Re: osd_pglog memory hoarding - another case

Mark Nelson <mnelson@xxxxxxxxxx> · Tue, 17 Nov 2020 06:49:59 -0600

Hi Dan,

I 100% agree with your proposal.  One of the goals I had in mind with 
the prioritycache framework is that pglog could end up becoming another 
prioritycache target that is balanced against the other caches.  The 
idea would be that we try to keep some amount of pglog data in memory at 
high priority but ultimately the longer the log gets the less priority 
it gets relative to onode cache and other things (with some 
minimums/maximums in place as well).  Just yesterday Josh and I were 
also talking about the possibility of keeping a longer running log on 
disk than what's represented in memory as well.  This could have 
implications for peering performance, but frankly I don't see how we 
keep using log based recovery in a world where we are putting OSDs on 
devices capable of hundreds of thousands of write IOPS.

Mark

On 11/17/20 5:13 AM, Dan van der Ster wrote:
I don't think the default osd_min_pg_log_entries has changed recently.
In https://tracker.ceph.com/issues/47775 I proposed that we limit the
pg log length by memory -- if it is indeed possible for log entries to
get into several MB, then this would be necessary IMHO.

But you said you were trimming PG logs with the offline tool? How long
were those logs that needed to be trimmed?

-- dan

On Tue, Nov 17, 2020 at 11:58 AM Kalle Happonen <kalle.happonen@xxxxxx> wrote:
Another idea, which I don't know if has any merit.

If 8 MB is a realistic log size (or has this grown for some reason?), did the enforcement (or default) of the minimum value change lately (osd_min_pg_log_entries)?
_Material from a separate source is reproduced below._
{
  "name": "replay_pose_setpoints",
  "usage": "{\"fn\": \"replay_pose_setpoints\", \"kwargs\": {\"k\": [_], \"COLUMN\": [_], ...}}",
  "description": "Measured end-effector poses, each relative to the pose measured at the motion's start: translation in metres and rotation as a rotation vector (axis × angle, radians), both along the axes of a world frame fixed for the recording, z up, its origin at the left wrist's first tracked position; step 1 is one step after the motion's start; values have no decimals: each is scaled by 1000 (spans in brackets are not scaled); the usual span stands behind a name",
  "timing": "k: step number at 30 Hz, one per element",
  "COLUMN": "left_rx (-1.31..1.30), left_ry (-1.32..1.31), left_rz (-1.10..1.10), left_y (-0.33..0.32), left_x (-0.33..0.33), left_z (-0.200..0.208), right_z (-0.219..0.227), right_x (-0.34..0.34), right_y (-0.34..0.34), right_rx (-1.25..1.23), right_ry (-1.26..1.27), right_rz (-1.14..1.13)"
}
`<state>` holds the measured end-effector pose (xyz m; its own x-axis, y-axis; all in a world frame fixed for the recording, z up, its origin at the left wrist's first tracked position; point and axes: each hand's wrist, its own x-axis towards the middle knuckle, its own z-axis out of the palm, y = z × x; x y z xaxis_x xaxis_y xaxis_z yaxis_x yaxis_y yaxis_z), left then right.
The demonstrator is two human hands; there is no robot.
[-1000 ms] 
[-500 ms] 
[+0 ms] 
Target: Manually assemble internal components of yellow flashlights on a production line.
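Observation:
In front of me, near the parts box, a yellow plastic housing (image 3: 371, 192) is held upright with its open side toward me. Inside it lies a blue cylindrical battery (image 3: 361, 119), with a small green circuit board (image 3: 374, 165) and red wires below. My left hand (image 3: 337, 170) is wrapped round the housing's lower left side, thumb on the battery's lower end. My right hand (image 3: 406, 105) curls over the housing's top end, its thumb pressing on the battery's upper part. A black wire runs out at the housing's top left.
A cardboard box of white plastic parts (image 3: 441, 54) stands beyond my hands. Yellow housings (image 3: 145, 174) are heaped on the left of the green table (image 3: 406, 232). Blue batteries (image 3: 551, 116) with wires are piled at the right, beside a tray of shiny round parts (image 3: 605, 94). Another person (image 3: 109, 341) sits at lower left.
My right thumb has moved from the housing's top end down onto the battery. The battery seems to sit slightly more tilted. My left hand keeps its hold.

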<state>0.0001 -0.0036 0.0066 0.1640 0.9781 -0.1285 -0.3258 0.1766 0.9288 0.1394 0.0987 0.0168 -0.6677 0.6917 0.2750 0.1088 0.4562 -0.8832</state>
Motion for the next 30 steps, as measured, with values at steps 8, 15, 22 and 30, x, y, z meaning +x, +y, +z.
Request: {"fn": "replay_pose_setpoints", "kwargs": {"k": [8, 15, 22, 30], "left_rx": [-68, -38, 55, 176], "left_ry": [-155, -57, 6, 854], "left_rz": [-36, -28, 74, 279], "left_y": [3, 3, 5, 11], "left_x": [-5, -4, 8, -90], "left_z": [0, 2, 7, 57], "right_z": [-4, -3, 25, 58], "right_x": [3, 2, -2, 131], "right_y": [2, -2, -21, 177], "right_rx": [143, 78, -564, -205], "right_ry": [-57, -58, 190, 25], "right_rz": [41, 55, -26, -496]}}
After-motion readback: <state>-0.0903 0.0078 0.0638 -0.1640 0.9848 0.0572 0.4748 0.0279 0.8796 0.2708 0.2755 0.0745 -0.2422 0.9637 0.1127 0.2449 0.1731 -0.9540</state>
If the minimum amount would be set to 1000, at 8 MB per log, we would have issues with memory.

Cheers,
Kalle

----- Original Message -----
From: "Kalle Happonen" <kalle.happonen@xxxxxx>
To: "Dan van der Ster" <dan@xxxxxxxxxxxxxx>
Cc: "ceph-users" <ceph-users@xxxxxxx>
Sent: Tuesday, 17 November, 2020 12:45:25
Subject:  Re: osd_pglog memory hoarding - another case
Hi Dan @ co.,
Thanks for the support (moral and technical).
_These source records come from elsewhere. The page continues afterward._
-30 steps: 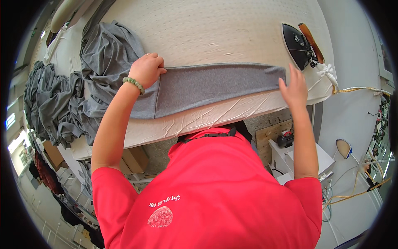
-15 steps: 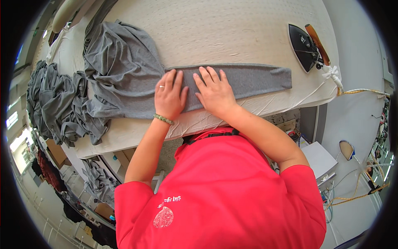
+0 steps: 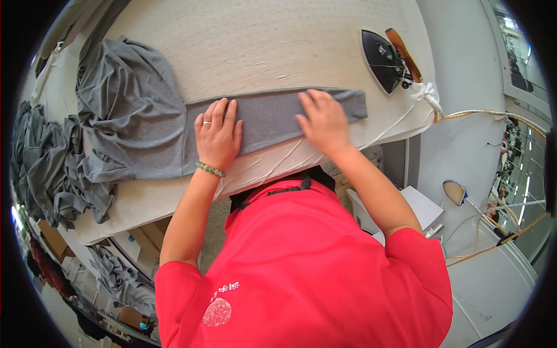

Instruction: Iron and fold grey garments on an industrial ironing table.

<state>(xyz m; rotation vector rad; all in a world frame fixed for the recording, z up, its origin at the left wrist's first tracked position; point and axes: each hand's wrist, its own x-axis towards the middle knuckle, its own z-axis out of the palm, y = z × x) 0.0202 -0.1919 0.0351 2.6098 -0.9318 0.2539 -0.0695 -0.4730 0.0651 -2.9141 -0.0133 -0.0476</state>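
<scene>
A grey garment point(image 3: 130, 98) lies on a padded, cream-covered ironing table point(image 3: 261, 40). Its body is bunched in folds at the left, and one sleeve point(image 3: 267, 119) stretches flat to the right, ending in a cuff. My left hand point(image 3: 219, 133) rests flat on the sleeve near the garment's body, fingers stretched out; a ring and a green beaded bracelet show on it. Closer to the cuff, my right hand point(image 3: 325, 122) is over the sleeve, its fingers extended and slightly blurred. Neither hand grips anything.
An iron point(image 3: 386, 61) with a wooden handle rests at the table's far right, a cord point(image 3: 487, 114) running off from it. More crumpled grey fabric point(image 3: 49, 162) hangs over the left edge. Below right stands a white box point(image 3: 420, 206); further grey cloth point(image 3: 125, 275) lies below left.
My right hand has slid along the sleeve toward the cuff, away from my left hand. The left hand stays on the sleeve near the body. The whole view has shifted.
</scene>
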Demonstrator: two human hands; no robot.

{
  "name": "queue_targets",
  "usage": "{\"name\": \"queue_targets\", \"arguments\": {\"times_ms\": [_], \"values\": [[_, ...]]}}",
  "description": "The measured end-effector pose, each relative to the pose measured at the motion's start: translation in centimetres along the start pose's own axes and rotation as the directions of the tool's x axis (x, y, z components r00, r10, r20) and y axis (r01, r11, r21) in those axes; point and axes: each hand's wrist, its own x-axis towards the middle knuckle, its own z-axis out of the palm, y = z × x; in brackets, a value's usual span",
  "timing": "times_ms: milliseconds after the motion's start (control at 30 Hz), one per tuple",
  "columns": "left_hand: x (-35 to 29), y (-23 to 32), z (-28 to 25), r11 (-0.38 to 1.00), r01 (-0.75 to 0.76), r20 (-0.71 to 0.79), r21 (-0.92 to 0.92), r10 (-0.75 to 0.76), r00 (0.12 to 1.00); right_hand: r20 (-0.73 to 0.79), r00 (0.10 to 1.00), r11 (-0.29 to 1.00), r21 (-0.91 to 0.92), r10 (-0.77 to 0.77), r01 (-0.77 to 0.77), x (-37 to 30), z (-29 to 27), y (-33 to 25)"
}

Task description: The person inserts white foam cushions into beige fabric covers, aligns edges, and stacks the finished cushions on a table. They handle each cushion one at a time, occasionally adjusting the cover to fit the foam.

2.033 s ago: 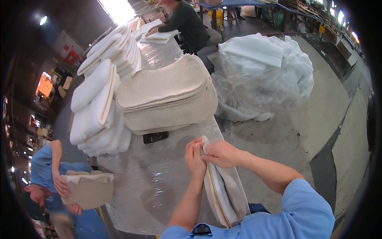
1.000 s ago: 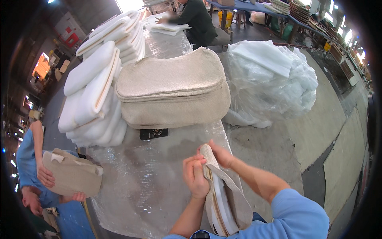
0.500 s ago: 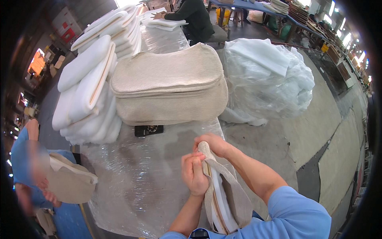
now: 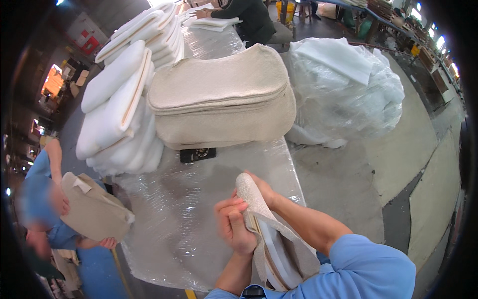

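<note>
A beige fabric cushion cover (image 4: 252, 193) stands on end close to my body, its long side slit spread apart. Inside it shows a white padded cushion insert (image 4: 271, 244) with a thin tan layer along its edge. My left hand (image 4: 236, 226) is closed on the near left edge of the cover, fingers curled at the slit. Behind the cover's closed upper end, my right hand (image 4: 261, 190) grips from the right, its fingers partly hidden by the fabric. The lower end of the cover rests against my blue shirt.
A plastic-covered table (image 4: 169, 214) lies ahead, bearing stacked beige covers (image 4: 224, 104), folded white padding (image 4: 117, 104) and a small black item (image 4: 197, 155). A plastic-wrapped white bundle (image 4: 343, 89) sits right. At left a co-worker handles another beige cover (image 4: 94, 212); another person sits beyond.
The cover's upper end has shifted left and shows more of its rounded tip. My left hand has moved slightly left. The co-worker's beige cover has turned and lifted.
</note>
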Motion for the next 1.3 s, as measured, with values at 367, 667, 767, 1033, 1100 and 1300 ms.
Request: {"name": "queue_targets", "arguments": {"times_ms": [367, 667, 767, 1033, 1100, 1300], "values": [[-0.9, 3.6, -3.9, 0.987, -0.057, -0.102, 0.148, 0.072, 0.992, -0.077, 0.975, 0.901, -0.373, 0.208, -0.222, -11.1, -3.7, 15.1], [-0.8, 6.5, -5.3, 0.98, -0.135, -0.1, 0.143, 0.15, 0.984, -0.289, 0.904, 0.495, -0.763, 0.314, -0.416, -17.7, -6.0, 13.9], [-1.2, 7.7, -4.6, 0.969, -0.244, -0.066, 0.03, 0.246, 0.967, -0.251, 0.947, 0.334, -0.891, 0.203, -0.308, -16.7, -4.8, 8.8], [-1.9, 8.3, -3.0, 0.903, -0.407, -0.03, -0.137, 0.407, 0.913, 0.618, 0.377, -0.071, -0.576, -0.69, 0.814, -12.7, 13.3, -7.8], [-1.9, 8.6, -2.6, 0.915, -0.389, -0.047, -0.106, 0.386, 0.921, 0.765, 0.203, -0.245, -0.427, -0.611, 0.87, -13.8, 16.1, -8.7], [-2.2, 8.6, -2.7, 0.929, -0.37, -0.009, 0.011, 0.37, 0.929, 0.811, 0.286, -0.14, -0.407, -0.511, 0.903, -13.2, 17.4, -7.0]]}}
That sounds like a good guess, but it seems like there is nothing alarming here.
In all our pools, some pgs are a bit over 3100, but not at any exceptional
values.

cat pgdumpfull.txt | jq '.pg_map.pg_stats[] |
select(.ondisk_log_size > 3100)' | egrep "pgid|ondisk_log_size"
  "pgid": "37.2b9",
  "ondisk_log_size": 3103,
  "pgid": "33.e",
  "ondisk_log_size": 3229,
  "pgid": "7.2",
  "ondisk_log_size": 3111,
  "pgid": "26.4",
  "ondisk_log_size": 3185,
  "pgid": "33.4",
  "ondisk_log_size": 3311,
  "pgid": "33.8",
  "ondisk_log_size": 3278,

I also have no idea what the average size of a pg log entry should be, in our
case it seems it's around 8 MB (22GB/3000 entires).

Cheers,
Kalle

----- Original Message -----
From: "Dan van der Ster" <dan@xxxxxxxxxxxxxx>
To: "Kalle Happonen" <kalle.happonen@xxxxxx>
Cc: "ceph-users" <ceph-users@xxxxxxx>, "xie xingguo" <xie.xingguo@xxxxxxxxxx>,
"Samuel Just" <sjust@xxxxxxxxxx>
Sent: Tuesday, 17 November, 2020 12:22:28
Subject: Re:  osd_pglog memory hoarding - another case
Hi Kalle,

Do you have active PGs now with huge pglogs?
You can do something like this to find them:

   ceph pg dump -f json | jq '.pg_map.pg_stats[] |
select(.ondisk_log_size > 3000)'

If you find some, could you increase to debug_osd = 10 then share the osd log.
I am interested in the debug lines from calc_trim_to_aggressively (or
calc_trim_to if you didn't enable pglog_hardlimit), but the whole log
might show other issues.

Cheers, dan

On Tue, Nov 17, 2020 at 9:55 AM Dan van der Ster <dan@xxxxxxxxxxxxxx> wrote:
Hi Kalle,

Strangely and luckily, in our case the memory explosion didn't reoccur
after that incident. So I can mostly only offer moral support.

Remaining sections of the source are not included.